Le développement du Maroc, entre libéralisation du commerce extérieur et privatisation de l’accès aux ressources naturelles.

Marie MASSENET
08 / 2004

Le Maroc a toujours rencontré de grandes difficultés pour organiser un accès égalitaire à ses ressources naturelles. Pendant la colonisation, l’accès était par essence inique. Après l’Indépendance, en 1956, le gouvernement issu du mouvement national ne pouvait pas refuser de manière frontale la mise en place d’une réforme agraire car la paysannerie avait joué un rôle décisif dans la lutte pour l’indépendance, obtenue en 1956. Pourtant, entre 1956 et 1966, c’est une réforme tronquée qui est mise en œuvre, «pour ne pas en faire une véritable et démystifier la réforme agraire», et les paysans se retrouvent spoliés de leur demande: l’accès à la terre. Les propositions de loi des partis de gauche, qui auraient permis d’introduire une limitation de la propriété foncière, prenant en compte les disparités régionales, ont toutes été rejetées par le Parlement, et de fait, l’alliance des gros propriétaires avec le gouvernement leur a donné la possibilité de s’agrandir (certains sur plus de 30 000 ha).

Entre 1966 et 1986, certaines redistributions de terre ont eu lieu ensuite, mais les infrastructures mises en place par le gouvernement et l’aide aux organisations collectives de paysans (type coopératives) ont été entravées par des accès privilégiés, une préférence évidente aux activités exportatrices et la corruption, laissant la majorité des paysans dans une situation précaire.

Actuellement, M. Belhamd place plutôt le problème de l’accès aux ressources sur un plan international : la libéralisation du commerce mondial et l’accès d’investisseurs étrangers au Maroc menacent directement la maîtrise de l’accès à la terre et à l’eau.

En tant que directeur de cabinet du Ministère marocain de l’Agriculture et du Développement Rural de 2000 à 2002, il a eu directement affaire au dossier de privatisation du service de distribution de l’eau. Il a alors produit une note visant à alerter sur les risques liés à cette privatisation, se basant sur une étude critique et insistant sur le fait que l’eau est « une ressource vitale dont la valeur d’usage ne doit pas sortir du giron de la collectivité. »

En 2004, le Maroc vend à des multinationales (Vivendi Universal et Redal) la gestion de la distribution de son eau : le partenariat public/privé imposé au pays par la Banque Mondiale revient à donner la possibilité aux entreprises privées de capter les profits liés à la gestion d’un service qui a été créé, et est entretenu par de lourds investissements publics.

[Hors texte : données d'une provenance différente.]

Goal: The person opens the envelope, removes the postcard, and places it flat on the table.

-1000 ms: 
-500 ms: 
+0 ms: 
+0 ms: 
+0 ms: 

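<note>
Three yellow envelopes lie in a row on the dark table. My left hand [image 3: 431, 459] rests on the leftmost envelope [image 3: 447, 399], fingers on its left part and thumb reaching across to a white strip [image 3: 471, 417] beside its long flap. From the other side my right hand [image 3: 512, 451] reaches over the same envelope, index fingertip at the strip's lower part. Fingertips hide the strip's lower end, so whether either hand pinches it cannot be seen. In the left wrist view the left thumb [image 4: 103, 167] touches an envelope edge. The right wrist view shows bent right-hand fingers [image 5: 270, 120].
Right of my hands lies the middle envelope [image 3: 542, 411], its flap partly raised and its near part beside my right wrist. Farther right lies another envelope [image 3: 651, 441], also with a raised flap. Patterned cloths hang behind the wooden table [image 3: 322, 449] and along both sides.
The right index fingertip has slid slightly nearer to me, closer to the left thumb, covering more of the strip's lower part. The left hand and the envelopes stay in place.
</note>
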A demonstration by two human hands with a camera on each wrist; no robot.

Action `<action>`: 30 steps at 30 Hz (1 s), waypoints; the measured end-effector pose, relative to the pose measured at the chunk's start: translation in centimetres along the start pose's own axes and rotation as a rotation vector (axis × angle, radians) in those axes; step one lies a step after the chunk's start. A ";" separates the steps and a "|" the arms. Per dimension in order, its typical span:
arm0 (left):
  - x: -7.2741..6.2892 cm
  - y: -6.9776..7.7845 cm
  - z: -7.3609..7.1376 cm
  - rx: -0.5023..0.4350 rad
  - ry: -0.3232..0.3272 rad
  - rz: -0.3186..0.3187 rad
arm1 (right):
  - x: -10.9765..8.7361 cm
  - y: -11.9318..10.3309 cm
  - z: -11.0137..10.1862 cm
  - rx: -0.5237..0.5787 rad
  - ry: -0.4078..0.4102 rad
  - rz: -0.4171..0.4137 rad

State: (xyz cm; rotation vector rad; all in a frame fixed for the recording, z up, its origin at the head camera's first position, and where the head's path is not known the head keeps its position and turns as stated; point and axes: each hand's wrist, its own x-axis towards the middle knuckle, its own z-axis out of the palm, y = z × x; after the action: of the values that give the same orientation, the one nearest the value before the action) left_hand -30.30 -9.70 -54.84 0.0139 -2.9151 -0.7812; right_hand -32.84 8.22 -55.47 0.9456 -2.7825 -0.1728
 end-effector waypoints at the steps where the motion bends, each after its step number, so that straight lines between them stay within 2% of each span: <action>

En plus de poursuivre les forages et d’assurer l’entretien du réseau, le gouvernement marocain est le garant des investissements des sociétés, de la stabilité politique du pays, etc., garanties prévues par l’Accord Général sur le Commerce des Services* négocié par l’Organisation mondiale du Commerce (OMC).

Sur le plan agricole, le Maroc bénéficie encore de certaines protections à l’intérieur du pays et dans le cadre d’accords internationaux, notamment avec l’Europe. Toutefois, en contre-partie de ces protections, le Maroc se voit interdit d’exporter certaines denrées. Ainsi, le prix marocain des céréales est supérieur aux cours mondiaux, ce qui permet de protéger sa production interne, tandis que sa production de tomates, très compétitif, se heurte à des contingents d’importation européens.

Dans ce contexte, M. Belhamd préconise l’application d’un moratoire à l’entrée du pays sur le marché mondial. Ce moratoire de 20 ans viserait à protéger les marchés agricoles africains. Grâce à des fonds de l’aide publique au développement et à la reconversion de la dette en investissement, le Maroc aurait le temps de développer sa productivité et sa compétitivité avant d’entrer en concurrence directe avec le reste du monde.